Nous parlions du lecteur dans Rayuela : il occupe à coup sûr une place prépondérante dans la genèse de l’œuvre. Au chapitre 97, Cortázar met ces mots sous la plume du personnage de Morelli :
‘Por lo que me toca, me pregunto si alguna vez conseguiré hacer sentir que el verdadero y único personaje que me interesa es el lector, en la medida en que algo de lo que escribo debería contribuir a mutarlo, a desplazarlo, a extrañarlo, a enajenarlo. 440 ’Modifier quelque chose, le déplacer, le rendre étrange et étranger, n’est-ce pas là ce que fait un traducteur avec le texte qu’il traduit ? Nous allons voir maintenant que l’on peut concevoir la littérature comme le lieu où, métaphoriquement bien sûr, le lecteur est modifié, transformé, en un mot traduit par le texte qu’il lit.
Voyons ceci dans un prologue écrit par Cortázar à propos du Don Felipe de son ami Jean Thiercelin 441 :
‘Con un texto como el de Don Felipe sólo cabe aceptar su imperio, la posesión inmediata que ejerce sobre el lector, y sobre todo acatar y favorecer su acción más honda : la de trasladarnos. No hablo de un traslado metafísico o místico, sino de ese desplazamiento de la memoria, de la asociación, de los circuitos indefinibles de la experiencia más profunda, por el cual ciertas lecturas privilegiadas nos sitúan en esa zona interior desde la cual, como lo vio André Breton, « lo real y lo imaginario, el pasado y el futuro, lo comunicable y lo incomunicable, lo alto y lo bajo cesan de ser percibidos contradictoriamente. » Zona central de la que toda lógica establecida queda excluida, puesto que el principio de identidad y las categorías del entendimiento ceden allí a un elástico acuario de permutaciones y de metamórfosis (…). 442 ’Le texte s’ouvre sur cette idée qu’un texte peut « trasladar » un lecteur : on pourrait dire littéralement qu’il le « déplace », mais ne vaut-il mieux pas penser au mot anglais « to translate », à savoir qu’un texte peut traduire son lecteur ? Nous trouvons ensuite une définition qui nous rappelle en effet fortement le tâches nécessaires à toute traduction : ce qui entre en jeu, c’est une fonction particulière de la mémoire et de l’association qui, par une pensée analogique, va permettre de faire que A soit égal à B, qu’un texte puisse en devenir un autre tout en restant le même texte…
Dans cette dernière partie de notre étude, nous partirons aussi de l’hypothèse que Rayuela traduit métaphoriquement son lecteur, c’est-à-dire l’aide à devenir autre. Nous avons vu qu’en traduction, il n’y a rien de magique, mais un long, un patient travail de l’ombre sur le texte pour le faire arriver à ce second état qu’est la traduction. Il en va exactement de même pour le lecteur : pour le faire passer de l’état initial (A) à l’état final (B), il faut utiliser une série de techniques cachées ; c’est ce que nous allons étudier ici.

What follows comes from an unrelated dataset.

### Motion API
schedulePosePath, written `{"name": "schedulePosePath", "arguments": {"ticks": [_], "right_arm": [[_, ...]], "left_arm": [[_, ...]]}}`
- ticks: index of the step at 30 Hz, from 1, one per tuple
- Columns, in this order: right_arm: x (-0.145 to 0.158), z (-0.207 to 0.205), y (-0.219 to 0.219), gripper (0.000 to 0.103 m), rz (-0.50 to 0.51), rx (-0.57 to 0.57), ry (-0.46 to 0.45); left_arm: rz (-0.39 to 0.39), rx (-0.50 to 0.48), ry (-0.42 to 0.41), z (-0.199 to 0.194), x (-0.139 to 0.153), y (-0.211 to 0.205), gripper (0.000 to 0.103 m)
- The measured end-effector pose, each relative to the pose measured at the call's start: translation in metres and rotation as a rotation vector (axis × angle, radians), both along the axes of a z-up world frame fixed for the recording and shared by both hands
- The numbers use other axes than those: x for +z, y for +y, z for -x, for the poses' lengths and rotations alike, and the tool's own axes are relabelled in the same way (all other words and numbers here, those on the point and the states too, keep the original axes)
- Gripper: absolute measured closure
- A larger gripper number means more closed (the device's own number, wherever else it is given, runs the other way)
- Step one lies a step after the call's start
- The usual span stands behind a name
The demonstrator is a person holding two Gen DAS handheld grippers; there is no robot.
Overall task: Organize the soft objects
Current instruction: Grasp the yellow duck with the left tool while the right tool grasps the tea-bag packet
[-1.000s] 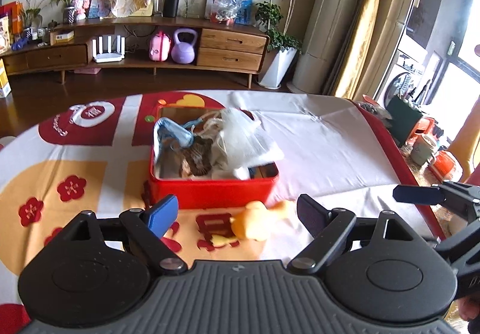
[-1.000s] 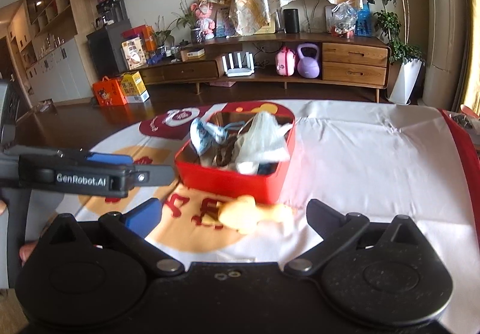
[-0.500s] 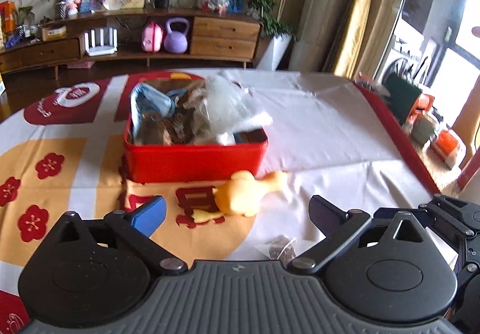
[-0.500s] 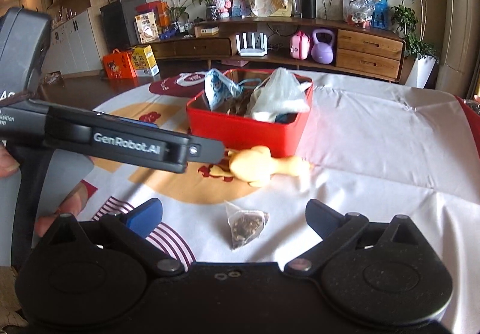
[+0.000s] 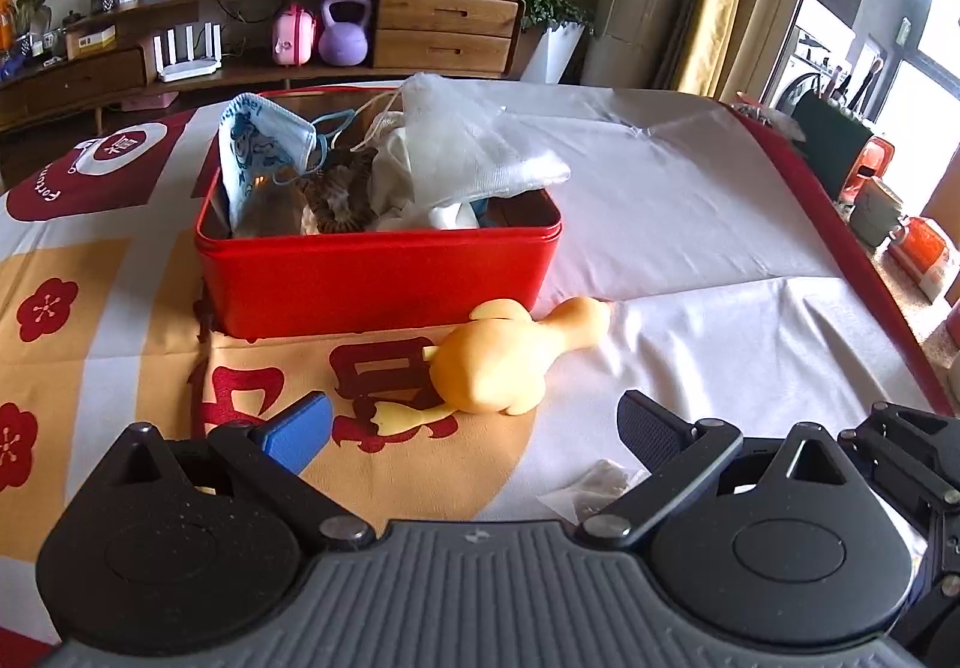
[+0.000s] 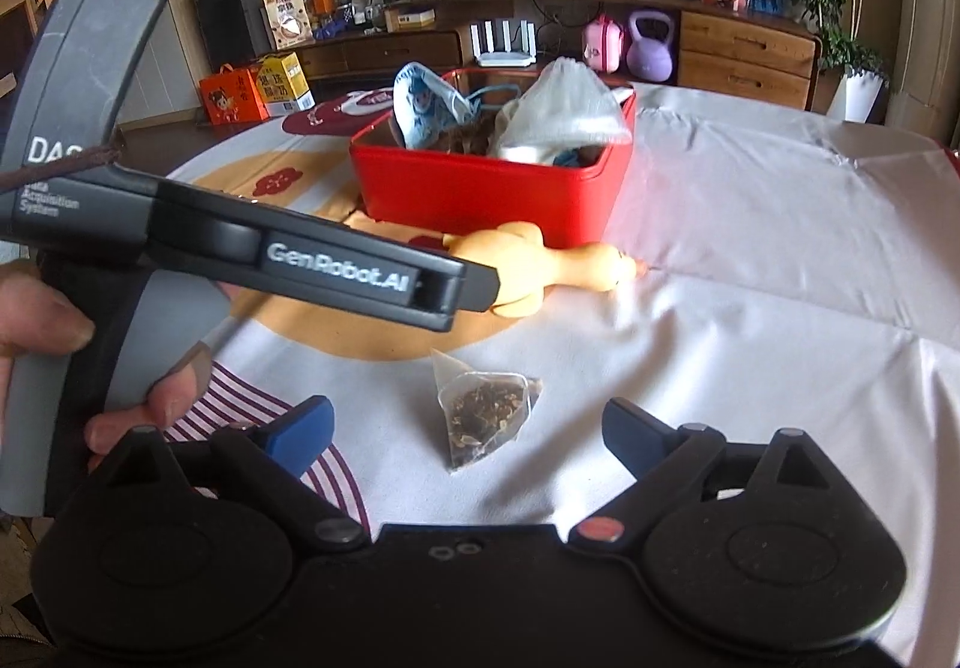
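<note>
A yellow rubber duck (image 5: 498, 368) lies on its side on the tablecloth, just in front of a red tin box (image 5: 378, 278). My left gripper (image 5: 474, 428) is open, low over the cloth, with the duck just ahead of its fingertips. A pyramid tea bag (image 6: 486, 410) lies flat on the cloth between the fingers of my right gripper (image 6: 468, 425). Its jaws are closing, wide apart, and the pads do not touch the bag. The box (image 6: 480, 188) holds a face mask (image 5: 258, 152), a white mesh bag (image 5: 468, 146) and a brown scrunchie (image 5: 339, 191).
In the right wrist view the left gripper's body (image 6: 240, 260) and the hand (image 6: 48, 320) holding it fill the left side. The table's red edge (image 5: 840, 248) runs along the right. A wooden sideboard (image 5: 420, 26) stands across the room.
Both grippers have sunk toward the table. The duck and the box look nearer, and the tea bag has come into view between the right fingers. The left jaws stand wider.
</note>
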State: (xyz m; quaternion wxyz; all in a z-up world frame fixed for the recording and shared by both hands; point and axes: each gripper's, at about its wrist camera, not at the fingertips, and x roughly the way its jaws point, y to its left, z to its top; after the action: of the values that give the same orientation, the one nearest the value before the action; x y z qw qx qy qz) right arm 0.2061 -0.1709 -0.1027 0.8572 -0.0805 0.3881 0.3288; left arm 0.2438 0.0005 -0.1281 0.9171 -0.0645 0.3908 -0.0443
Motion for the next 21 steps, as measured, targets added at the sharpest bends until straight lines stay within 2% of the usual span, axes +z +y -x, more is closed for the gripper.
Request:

Rayuela, p. 439. « Je me demande, quant à moi, si je parviendrai une bonne fois à faire comprendre que le véritable et l’unique personnage qui m’intéresse c’est le lecteur, dans la mesure où un peu de ce que j’écris devrait contribuer à le modifier, à le faire changer de position, à le dépayser, à l’aliéner. » Marelle, p. 454-455.
Ce texte nous a été aimablement fourni par Mme Raquel Thiercelin, épouse de l’auteur et traductrice de Don Felipe en espagnol.
Prólogo a Don Felipe, ediciones Júcar, Madrid 1974, p. 7-8. « Face à un texte comme celui de Don Felipe, on est obligé d’accepter son emprise, la possession immédiate qu’il exerce sur le lecteur, et surtout obligé de se soumettre et d’encourager son action la plus profonde : celle qui nous « translate », nous déplace. Je ne parle pas d’un transport métaphysique ou mystique, mais de ce déplacement de la mémoire, de l’association, des circuits méconnus de l’expérience la plus profonde, par lesquels certaines lectures privilégiées nous installent dans cette zone intérieure d’où, comme le notait André Breton, ‘le réel et l’imaginaire, le passé et le futur, le communicable et l’incommunicable, le haut et le bas cessent d’être perçus de manière contradictoire.’ De cette zone centrale, toute logique établie reste exclue, puisqu’ici le principe d’identité et les catégories de l’entendement cèdent la place à un aquarium élastique fait de permutations et de métamorphoses. » (Trad. S.P.)